How many lines in the entries below contain the word "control"? Answer with the number and nothing else.
________
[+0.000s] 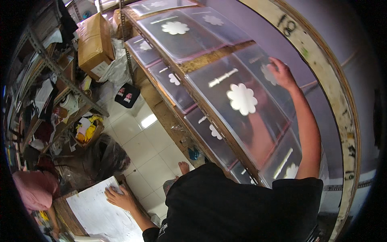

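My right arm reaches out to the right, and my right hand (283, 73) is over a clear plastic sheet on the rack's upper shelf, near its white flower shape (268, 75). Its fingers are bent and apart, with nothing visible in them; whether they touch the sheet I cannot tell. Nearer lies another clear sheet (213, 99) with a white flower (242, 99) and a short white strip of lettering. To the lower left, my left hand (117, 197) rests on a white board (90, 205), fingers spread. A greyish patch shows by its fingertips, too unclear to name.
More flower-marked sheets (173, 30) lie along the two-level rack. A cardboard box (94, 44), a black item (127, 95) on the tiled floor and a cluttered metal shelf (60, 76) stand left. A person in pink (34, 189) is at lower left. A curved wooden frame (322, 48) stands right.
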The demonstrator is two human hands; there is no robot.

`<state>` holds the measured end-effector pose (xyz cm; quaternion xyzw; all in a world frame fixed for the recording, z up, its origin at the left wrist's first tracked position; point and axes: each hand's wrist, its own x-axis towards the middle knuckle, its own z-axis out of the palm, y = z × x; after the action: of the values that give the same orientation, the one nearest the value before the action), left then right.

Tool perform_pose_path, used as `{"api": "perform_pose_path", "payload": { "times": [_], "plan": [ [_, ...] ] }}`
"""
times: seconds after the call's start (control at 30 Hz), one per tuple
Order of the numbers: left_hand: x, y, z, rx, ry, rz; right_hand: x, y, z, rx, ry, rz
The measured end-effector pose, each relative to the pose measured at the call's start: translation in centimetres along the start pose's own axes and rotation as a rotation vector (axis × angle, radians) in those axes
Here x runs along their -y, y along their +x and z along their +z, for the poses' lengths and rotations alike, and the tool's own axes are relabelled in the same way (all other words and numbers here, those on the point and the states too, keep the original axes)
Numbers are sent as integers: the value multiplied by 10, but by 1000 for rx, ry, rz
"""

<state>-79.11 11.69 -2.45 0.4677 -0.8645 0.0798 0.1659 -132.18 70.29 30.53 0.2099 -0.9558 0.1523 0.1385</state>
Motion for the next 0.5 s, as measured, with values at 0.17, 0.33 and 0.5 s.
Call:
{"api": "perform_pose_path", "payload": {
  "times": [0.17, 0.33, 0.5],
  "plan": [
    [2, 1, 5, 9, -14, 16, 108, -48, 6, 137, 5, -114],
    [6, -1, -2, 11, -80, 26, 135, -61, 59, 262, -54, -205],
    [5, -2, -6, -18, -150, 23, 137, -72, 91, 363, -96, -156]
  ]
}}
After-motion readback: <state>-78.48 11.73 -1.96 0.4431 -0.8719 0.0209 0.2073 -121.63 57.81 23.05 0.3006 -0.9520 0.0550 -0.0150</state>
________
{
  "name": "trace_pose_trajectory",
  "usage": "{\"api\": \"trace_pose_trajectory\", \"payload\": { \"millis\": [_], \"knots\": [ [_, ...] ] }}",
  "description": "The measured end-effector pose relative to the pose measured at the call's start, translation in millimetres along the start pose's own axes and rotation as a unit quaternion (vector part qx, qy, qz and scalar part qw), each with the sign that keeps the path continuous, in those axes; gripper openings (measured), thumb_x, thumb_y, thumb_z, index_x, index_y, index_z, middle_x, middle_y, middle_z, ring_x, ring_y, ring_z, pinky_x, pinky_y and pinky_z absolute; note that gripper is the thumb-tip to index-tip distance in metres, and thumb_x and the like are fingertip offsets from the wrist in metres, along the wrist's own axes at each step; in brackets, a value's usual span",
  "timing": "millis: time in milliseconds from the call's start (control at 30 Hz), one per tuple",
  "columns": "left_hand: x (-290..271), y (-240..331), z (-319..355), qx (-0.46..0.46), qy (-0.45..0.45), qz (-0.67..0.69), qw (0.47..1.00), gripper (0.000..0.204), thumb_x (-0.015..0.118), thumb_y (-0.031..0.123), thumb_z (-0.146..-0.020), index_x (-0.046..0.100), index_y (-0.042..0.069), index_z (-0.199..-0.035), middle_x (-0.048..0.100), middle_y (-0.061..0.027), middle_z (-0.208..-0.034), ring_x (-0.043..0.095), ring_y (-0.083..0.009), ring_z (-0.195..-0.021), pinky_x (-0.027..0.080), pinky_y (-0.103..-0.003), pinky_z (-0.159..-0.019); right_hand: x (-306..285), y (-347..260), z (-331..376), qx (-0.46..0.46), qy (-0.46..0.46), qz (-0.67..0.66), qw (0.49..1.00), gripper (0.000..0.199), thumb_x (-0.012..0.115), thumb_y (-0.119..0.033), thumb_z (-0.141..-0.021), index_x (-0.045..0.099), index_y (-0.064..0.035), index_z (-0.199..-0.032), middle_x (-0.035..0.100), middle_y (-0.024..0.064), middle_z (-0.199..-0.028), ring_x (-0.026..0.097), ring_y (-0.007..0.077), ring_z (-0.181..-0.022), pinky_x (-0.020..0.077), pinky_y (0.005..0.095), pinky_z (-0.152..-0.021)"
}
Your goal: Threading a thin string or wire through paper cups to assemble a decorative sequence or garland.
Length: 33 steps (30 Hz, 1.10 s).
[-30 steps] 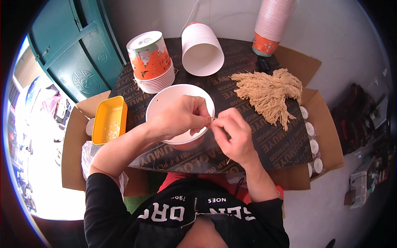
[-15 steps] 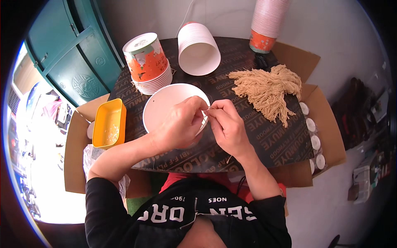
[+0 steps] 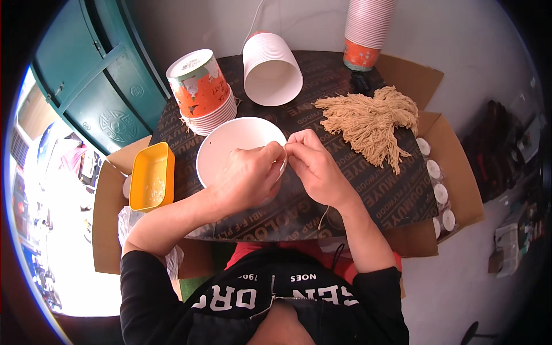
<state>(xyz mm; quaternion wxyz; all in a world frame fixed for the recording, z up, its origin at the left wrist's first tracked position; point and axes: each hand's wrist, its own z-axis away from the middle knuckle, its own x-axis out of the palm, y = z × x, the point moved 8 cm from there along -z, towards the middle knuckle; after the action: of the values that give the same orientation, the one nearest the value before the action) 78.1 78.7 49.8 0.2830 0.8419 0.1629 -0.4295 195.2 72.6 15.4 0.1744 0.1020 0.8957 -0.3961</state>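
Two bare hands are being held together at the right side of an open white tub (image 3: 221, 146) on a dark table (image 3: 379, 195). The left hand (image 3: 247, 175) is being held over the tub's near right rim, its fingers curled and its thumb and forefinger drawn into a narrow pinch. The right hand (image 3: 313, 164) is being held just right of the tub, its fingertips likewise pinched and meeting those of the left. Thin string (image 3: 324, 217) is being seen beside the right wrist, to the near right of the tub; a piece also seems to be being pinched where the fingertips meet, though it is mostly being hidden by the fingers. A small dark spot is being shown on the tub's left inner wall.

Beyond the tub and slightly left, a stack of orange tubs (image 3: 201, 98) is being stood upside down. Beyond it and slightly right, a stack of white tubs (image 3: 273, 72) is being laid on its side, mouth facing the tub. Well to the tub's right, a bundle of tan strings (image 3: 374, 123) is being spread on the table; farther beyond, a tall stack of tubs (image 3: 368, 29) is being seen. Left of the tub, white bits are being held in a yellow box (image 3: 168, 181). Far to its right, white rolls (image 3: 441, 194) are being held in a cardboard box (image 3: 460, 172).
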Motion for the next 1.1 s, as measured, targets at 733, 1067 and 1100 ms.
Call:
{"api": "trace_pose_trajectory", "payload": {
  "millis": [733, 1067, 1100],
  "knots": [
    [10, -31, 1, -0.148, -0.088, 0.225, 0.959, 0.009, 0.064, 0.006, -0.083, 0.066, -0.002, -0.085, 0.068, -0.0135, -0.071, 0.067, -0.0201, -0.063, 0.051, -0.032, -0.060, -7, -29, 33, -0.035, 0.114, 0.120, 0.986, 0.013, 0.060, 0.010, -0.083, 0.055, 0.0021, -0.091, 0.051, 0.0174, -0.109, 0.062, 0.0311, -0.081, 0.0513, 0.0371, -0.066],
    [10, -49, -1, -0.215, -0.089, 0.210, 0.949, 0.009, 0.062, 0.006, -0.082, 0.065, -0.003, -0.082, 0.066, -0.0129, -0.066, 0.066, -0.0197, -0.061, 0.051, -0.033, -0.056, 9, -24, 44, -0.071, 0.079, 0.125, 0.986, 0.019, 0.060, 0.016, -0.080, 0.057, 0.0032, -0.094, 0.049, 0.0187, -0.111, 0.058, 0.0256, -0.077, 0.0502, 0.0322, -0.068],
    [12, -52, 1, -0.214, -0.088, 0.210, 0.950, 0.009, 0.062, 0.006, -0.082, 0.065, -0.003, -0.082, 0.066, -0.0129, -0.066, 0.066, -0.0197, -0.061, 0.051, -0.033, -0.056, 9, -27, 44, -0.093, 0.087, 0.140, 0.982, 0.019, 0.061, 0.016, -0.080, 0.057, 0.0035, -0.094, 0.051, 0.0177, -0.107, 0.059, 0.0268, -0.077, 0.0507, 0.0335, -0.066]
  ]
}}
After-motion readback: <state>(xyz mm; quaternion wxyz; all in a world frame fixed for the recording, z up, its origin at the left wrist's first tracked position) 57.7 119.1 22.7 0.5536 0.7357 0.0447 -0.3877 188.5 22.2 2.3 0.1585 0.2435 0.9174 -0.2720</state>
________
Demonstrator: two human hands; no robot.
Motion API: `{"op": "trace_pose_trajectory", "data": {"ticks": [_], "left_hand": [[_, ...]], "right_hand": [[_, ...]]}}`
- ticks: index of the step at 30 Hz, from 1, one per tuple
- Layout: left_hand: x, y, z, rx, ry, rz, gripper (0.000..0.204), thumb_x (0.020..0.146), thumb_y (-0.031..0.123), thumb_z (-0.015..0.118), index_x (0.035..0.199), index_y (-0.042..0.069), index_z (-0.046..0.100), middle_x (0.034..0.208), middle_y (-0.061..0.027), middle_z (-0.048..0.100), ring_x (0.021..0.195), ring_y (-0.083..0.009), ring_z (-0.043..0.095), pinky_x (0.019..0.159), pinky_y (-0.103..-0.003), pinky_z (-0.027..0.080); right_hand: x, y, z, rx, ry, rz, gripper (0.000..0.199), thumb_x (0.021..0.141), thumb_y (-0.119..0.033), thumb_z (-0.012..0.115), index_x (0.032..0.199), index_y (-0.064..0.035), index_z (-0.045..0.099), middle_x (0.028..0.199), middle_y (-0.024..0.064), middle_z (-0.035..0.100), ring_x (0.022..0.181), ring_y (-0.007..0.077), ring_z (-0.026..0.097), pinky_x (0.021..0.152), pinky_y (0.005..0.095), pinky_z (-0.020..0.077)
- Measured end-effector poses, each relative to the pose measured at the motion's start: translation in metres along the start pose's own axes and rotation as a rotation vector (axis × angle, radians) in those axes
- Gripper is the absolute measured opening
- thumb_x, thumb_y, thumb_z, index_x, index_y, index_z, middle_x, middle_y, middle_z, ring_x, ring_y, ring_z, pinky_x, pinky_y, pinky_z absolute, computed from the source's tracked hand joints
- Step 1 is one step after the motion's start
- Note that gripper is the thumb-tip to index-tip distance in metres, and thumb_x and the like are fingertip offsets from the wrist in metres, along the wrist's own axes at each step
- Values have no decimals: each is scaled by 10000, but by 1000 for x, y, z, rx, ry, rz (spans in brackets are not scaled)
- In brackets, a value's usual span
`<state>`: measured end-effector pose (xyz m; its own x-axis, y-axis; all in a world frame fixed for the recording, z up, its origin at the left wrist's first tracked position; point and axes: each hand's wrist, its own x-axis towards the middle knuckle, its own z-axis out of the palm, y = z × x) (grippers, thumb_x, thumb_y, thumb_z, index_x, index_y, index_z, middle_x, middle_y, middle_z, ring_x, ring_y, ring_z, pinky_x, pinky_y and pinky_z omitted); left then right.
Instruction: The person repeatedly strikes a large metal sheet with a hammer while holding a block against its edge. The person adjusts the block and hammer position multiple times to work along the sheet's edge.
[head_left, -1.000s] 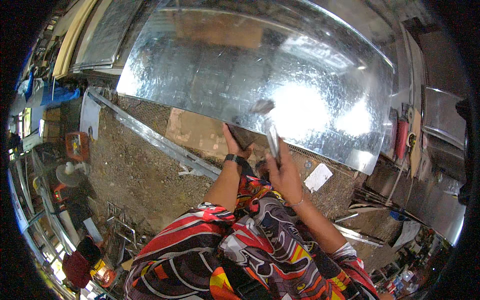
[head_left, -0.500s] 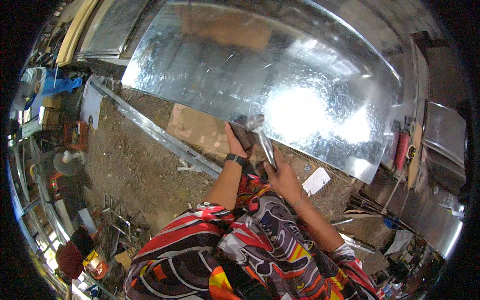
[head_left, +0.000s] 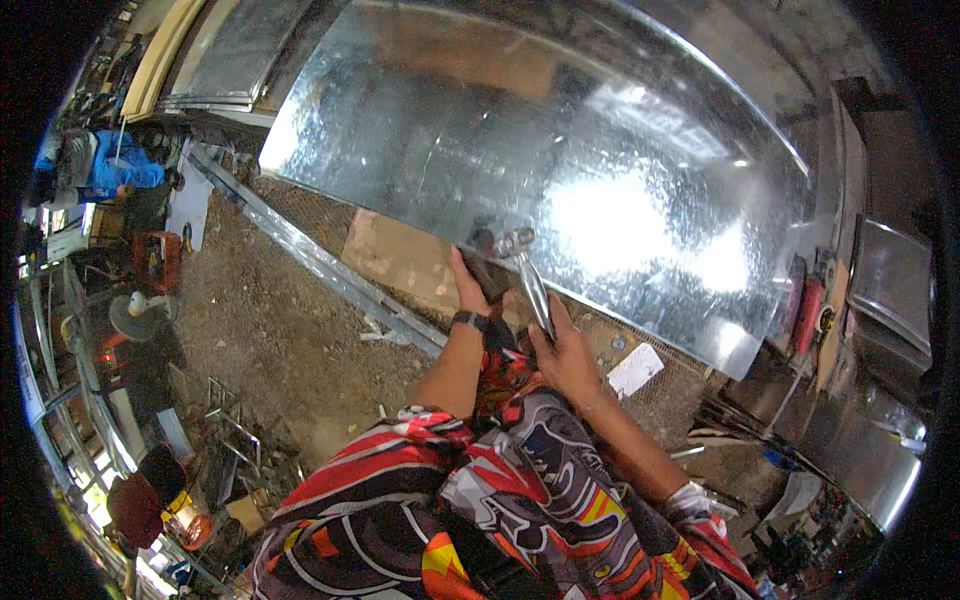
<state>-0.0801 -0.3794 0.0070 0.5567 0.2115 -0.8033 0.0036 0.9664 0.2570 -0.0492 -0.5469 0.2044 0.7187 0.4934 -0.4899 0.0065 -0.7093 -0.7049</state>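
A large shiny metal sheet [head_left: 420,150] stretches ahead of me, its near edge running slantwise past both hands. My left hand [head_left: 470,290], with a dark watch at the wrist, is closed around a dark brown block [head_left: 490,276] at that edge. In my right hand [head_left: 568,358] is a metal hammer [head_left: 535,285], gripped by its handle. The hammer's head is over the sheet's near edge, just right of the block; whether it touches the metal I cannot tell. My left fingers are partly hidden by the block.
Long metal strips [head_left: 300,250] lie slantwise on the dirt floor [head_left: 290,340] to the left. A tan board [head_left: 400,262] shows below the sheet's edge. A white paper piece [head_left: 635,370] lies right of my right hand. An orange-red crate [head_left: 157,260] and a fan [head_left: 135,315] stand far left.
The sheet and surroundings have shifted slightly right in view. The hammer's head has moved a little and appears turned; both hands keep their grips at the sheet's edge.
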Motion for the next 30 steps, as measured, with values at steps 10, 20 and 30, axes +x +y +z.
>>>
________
» THE ANSWER: 2